Jim Cook has lived in Halawa Heights for decades and used to pop fireworks as a kid on New Year’s Eve.

“You can understand that. What I’m against is fireworks going off every night ever since Thanksgiving. 1030 at night on a weekday. I mean, everybody’s asleep,” he said, “Boom! My friend who’s a Vietnam vet, we were eating dinner one night. Concussion bomb went off. He dove under the table.
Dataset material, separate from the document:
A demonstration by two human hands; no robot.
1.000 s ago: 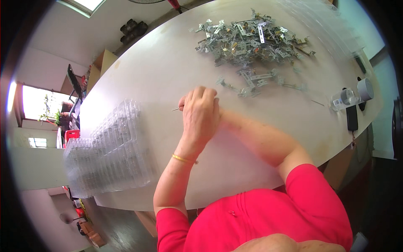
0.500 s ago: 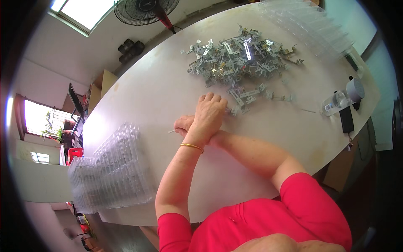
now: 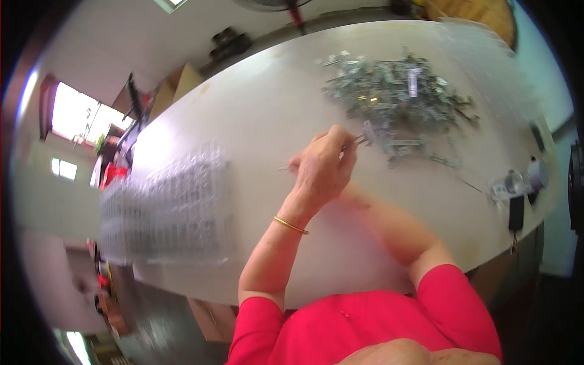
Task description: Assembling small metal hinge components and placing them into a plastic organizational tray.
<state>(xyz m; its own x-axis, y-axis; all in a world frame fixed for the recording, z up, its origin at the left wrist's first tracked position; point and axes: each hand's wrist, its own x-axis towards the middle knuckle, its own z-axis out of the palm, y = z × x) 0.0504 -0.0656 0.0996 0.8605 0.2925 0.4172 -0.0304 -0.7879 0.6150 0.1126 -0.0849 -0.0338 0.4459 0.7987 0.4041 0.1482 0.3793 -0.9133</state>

It’s really hard on people.”

Jim’s pup is not a big fan of the nightly explosions either.

“She jumps up, she starts pacing back and forth, she quivers, she drools, and she can’t settle down after that,” Cook said. “I spend up to 2 hours petting her and trying to calm her down!”

Honolulu police said there have been 624 calls on Oahu to report illegal fireworks since Sunday, Nov. 3, but there have been no arrests made in all of 2024.
Pearl City’s major said officers can not take a suspect into custody without a witness.

“If they’re willing to meet with an officer, that will help us. If not, we’ll get the call in the office, we’ll check the area. Many times they’ll see the officer coming, officers are patrolling with a blue light on, and people will run,” said Maj. Randall Platt.

Video evidence can be shown to responding officers to aid in an arrest, but a Kaneohe lawmaker said prosecution can be tricky too.

“Department of Law Enforcement has told me that in order to prosecute someone successfully for an aerial, you need to actually find a piece of that aerial. And when you’re shooting the evidence, you know, a thousand feet in the air, it’s difficult to find a piece of that piece of that firework,” said Rep. Scot Matayoshi.

The Department of Law Enforcement Task Force made one significant seizure of illegal fireworks from an Oahu shipping container in 2024 — it was in February and DLE officials did not make themselves available for an interview on what they have been up to since then.

“We do stings for drugs, this is basically explosives, right? I mean,” said Rep. Matayoshi, “why aren’t we we doing stings for that too?”

“Make a law that you can enforce because the one on the books right now is totally impossible to enforce,” Cook said.

Illegal fireworks can be reported to the DLE through their anonymous tip line, website and app — or to police through 911.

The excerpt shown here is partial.